Sacramento’s La Raza Galeria Posada changes name, seeks new image
After 43 years operating under the namesake of famous printmaker José Guadalupe Posada, Sacramento’s premier Latino and Chicano arts and cultural group La Raza Galeria Posada is rebranding itself as the Latino Center of Art and Culture.
With the change, the gallery aims to reflect the broader cultural scope it has taken on since its early days as a bookstore founded by Chicano students from California State University, Sacramento, in 1972, said Executive and Artistic Director Marie Acosta. It also serves as a remedy for confusion caused by its Spanish name.
Acosta can remember when an artist mistook the gallery for a hotel and the innumerable exchanges of awkward silences with non-Spanish speakers who are embarrassed to ask for the translation.
“We shouldn’t do that to our community.” she said. “Especially when you’re trying to broaden your audience and broaden the communities you serve and engage the community in what you do. It’s been a detriment.”
The renaming is also intended to break with a history that includes financial troubles and five moves since the gallery opened. Galeria Posada has occupied a city-owned warehouse rent-free at the Miller Park corporation yard since March 2012, and since then hasn’t run a deficit.
After the recession hit, the gallery was running a large deficit every year. Its coffers had been filled with money left over from the $935,000 sale more than a decade ago of its former home, the Heilbron mansion at Seventh and O streets, Acosta said. But there wasn’t enough money to keep the group alive long-term.

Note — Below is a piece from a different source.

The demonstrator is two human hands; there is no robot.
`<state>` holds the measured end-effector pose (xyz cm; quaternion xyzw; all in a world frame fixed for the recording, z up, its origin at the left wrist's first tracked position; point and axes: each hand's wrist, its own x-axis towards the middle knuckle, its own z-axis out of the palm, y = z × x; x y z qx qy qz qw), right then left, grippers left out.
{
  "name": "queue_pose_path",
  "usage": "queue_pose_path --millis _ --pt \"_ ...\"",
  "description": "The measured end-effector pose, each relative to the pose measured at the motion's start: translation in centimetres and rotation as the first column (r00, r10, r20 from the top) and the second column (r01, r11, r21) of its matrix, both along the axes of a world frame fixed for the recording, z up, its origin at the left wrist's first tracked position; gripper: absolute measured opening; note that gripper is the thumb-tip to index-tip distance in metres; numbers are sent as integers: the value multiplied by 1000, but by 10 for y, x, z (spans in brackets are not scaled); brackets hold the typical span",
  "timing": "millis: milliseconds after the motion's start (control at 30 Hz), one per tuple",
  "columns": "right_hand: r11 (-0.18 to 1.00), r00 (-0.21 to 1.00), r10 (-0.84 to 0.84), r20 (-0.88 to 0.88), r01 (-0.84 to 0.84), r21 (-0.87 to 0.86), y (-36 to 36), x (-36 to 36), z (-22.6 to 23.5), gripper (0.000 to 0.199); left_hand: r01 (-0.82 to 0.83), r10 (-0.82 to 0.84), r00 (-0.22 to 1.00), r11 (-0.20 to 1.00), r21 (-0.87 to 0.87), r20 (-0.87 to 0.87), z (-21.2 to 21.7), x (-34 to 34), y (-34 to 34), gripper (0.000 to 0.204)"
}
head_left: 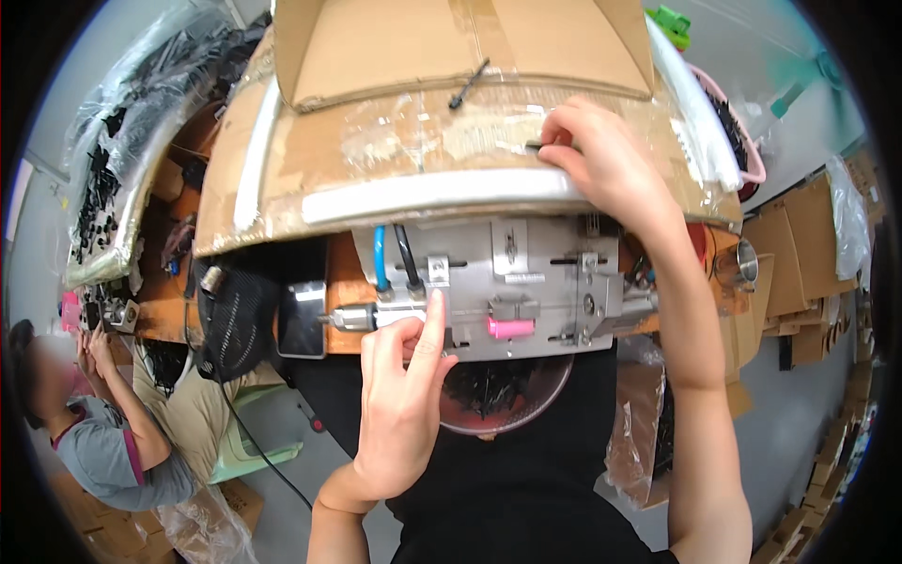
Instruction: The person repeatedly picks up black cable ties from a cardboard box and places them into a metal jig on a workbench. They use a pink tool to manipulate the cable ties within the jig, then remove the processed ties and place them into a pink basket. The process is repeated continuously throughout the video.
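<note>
My right hand (601,155) is over the cardboard at the far right, thumb and fingers pinched on a small dark part (533,146), mostly hidden by the fingertips. My left hand (402,404) is at the near edge of a metal fixture (554,273). Its index finger is stretched out over the plate beside a silver cylinder (352,319); the other fingers are loosely curled, and nothing shows in them. A pink piece (510,328) sits on the fixture, right of that hand. On the cardboard lies a thin black part (469,85) with a thicker end.
Blue (380,256) and black hoses run to the fixture. Below it, a bowl (554,399) holds many dark pieces. A phone (302,320) and a black mesh item (242,315) lie left. Another person (122,432) works at far left. A metal cup (738,263) stands right.
</note>
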<state>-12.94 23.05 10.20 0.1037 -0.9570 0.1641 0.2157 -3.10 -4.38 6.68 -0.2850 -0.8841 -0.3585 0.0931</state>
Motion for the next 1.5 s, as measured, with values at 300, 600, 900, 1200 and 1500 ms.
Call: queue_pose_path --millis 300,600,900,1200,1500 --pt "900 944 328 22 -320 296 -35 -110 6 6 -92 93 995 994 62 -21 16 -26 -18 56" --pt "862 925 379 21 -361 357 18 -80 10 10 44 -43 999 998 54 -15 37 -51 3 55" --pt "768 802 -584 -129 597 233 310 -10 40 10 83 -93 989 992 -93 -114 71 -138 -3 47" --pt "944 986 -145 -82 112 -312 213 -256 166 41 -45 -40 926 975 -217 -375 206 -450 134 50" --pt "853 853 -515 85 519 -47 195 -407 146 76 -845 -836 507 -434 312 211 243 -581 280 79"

“By moving here we did exactly what funders and what, thank goodness, in the board’s wisdom, they knew we had to do to survive,” she said. “We cut back programs drastically, we kept all but one staff person, (and) we have relied on volunteers.”
Though it was a challenge moving the gallery from midtown Sacramento three years ago, the board didn’t have a choice, Acosta said. “Our choice was die in midtown or move and make a transitional shift,” Acosta said. “We survived because we made the move.”
Now, the gallery has a fresh board with five new members who plan to chair events, garner publicity and find outside resources for funding. It pays only utilities at $380 a month, compared with the $1,700 it was paying just in rent at its previous home on 22nd Street between J and K streets.
The location is not typical for a gallery: It’s in an old warehouse on the riverfront with a small, grassy front and side yard near a barn that houses police horses. But it better reflects the Latino community’s approach to art, Acosta said. She said she anticipates the group will stay on Front Street for at least five more years.
“(Our community) does not traditionally go to the symphony halls; it does not traditionally go to museums. Our community doesn’t participate in the arts that way,” she said. Instead, she said, the work of Mexican artists often invites social participation and takes on political topics.
“Instead of being in a gallery where we’ve had families come in with kids and they have to say, ‘Sh, don’t run, don’t touch, be quiet,’ they can come in and see an art exhibit and tell the kids, ‘Go run outside. Go play. Have a good time. Let’s go over and see the horses.’ ”
This fall, the gallery will begin a partnership with other local community organizations at the old Fruit Ridge Elementary School site on 44th Street. Acosta said the board is planning to run workshops like Day of the Dead mask-making and piñata-crafting at the new annex.
The gallery will have an official renaming event on July 16, hosted by Sacramento City Councilman Eric Guerra. Guerra said the renaming is positive and is more inclusive for Latino communities. “I believe it is a renaissance period for them; a phoenix period for them,” he said.